*ACTIVITY*:
Write the listing out again verbatim, leaving nothing out.

*COLLECTED MATERIAL*:

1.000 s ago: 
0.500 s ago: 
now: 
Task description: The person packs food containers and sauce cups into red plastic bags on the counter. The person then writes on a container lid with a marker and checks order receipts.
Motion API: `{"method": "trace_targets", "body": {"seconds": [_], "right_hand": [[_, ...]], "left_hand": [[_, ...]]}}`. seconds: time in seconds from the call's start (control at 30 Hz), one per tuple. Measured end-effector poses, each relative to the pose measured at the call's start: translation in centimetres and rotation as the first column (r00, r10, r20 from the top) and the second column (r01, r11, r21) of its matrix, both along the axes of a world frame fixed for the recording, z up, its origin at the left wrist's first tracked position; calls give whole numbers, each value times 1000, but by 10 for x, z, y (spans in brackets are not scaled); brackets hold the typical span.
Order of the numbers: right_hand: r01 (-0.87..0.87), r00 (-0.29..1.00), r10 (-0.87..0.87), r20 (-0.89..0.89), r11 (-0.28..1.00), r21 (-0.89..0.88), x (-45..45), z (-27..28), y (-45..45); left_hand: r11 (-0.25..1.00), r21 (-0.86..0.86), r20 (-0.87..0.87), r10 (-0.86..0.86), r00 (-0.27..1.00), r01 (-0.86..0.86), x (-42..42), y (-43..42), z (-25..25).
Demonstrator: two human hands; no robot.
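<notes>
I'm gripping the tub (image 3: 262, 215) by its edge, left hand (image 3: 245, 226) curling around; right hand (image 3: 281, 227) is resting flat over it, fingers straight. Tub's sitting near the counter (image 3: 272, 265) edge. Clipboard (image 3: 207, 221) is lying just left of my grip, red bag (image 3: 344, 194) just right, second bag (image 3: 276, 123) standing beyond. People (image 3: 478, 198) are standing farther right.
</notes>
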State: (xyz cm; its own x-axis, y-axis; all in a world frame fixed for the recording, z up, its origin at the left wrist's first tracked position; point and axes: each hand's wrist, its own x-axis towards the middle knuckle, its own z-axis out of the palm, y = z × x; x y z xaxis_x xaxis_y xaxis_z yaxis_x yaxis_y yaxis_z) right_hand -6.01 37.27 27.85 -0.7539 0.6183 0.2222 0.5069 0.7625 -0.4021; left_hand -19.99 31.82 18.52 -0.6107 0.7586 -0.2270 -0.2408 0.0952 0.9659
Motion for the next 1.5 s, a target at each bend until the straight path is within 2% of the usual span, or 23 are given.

*COMPLETED TASK*:
1.000 s ago: 
0.500 s ago: 
now: 
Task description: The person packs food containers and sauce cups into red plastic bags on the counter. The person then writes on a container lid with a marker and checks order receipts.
Motion API: `{"method": "trace_targets", "body": {"seconds": [_], "right_hand": [[_, ...]], "left_hand": [[_, ...]]}}`. seconds: time in seconds from the call's start (control at 30 Hz), one per tuple. Measured end-effector poses, each relative to the pose measured at the call's start: translation in centimetres and rotation as the first column (r00, r10, r20 from the top) and the second column (r01, r11, r21) of its matrix, both along the axes of a world frame fixed for the recording, z up, its origin at the left wrist's first tracked position; calls give whole numbers, each value times 1000, but by 10 for x, z, y (spans in brackets are not scaled); brackets hold the typical span.
Order of the numbers: right_hand: r01 (-0.87..0.87), r00 (-0.29..1.00), r10 (-0.87..0.87), r20 (-0.89..0.89), r11 (-0.28..1.00), r21 (-0.89..0.88), x (-45..45), z (-27..28), y (-45..45); left_hand: r11 (-0.25..1.00), r21 (-0.86..0.86), r20 (-0.87..0.87), r10 (-0.86..0.86), r00 (-0.27..1.00), r01 (-0.86..0.86), x (-42..42), y (-43..42), z (-25..25).
Demonstrator: two human hands; no robot.
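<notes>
I'm gripping the tub (image 3: 262, 215) by its edge, left hand (image 3: 245, 226) curling around; right hand (image 3: 281, 227) is resting flat over it, fingers straight. Tub's sitting near the counter (image 3: 272, 265) edge. Clipboard (image 3: 207, 221) is lying just left of my grip, red bag (image 3: 344, 194) just right, second bag (image 3: 276, 123) standing beyond. People (image 3: 478, 198) are standing farther right.
</notes>
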State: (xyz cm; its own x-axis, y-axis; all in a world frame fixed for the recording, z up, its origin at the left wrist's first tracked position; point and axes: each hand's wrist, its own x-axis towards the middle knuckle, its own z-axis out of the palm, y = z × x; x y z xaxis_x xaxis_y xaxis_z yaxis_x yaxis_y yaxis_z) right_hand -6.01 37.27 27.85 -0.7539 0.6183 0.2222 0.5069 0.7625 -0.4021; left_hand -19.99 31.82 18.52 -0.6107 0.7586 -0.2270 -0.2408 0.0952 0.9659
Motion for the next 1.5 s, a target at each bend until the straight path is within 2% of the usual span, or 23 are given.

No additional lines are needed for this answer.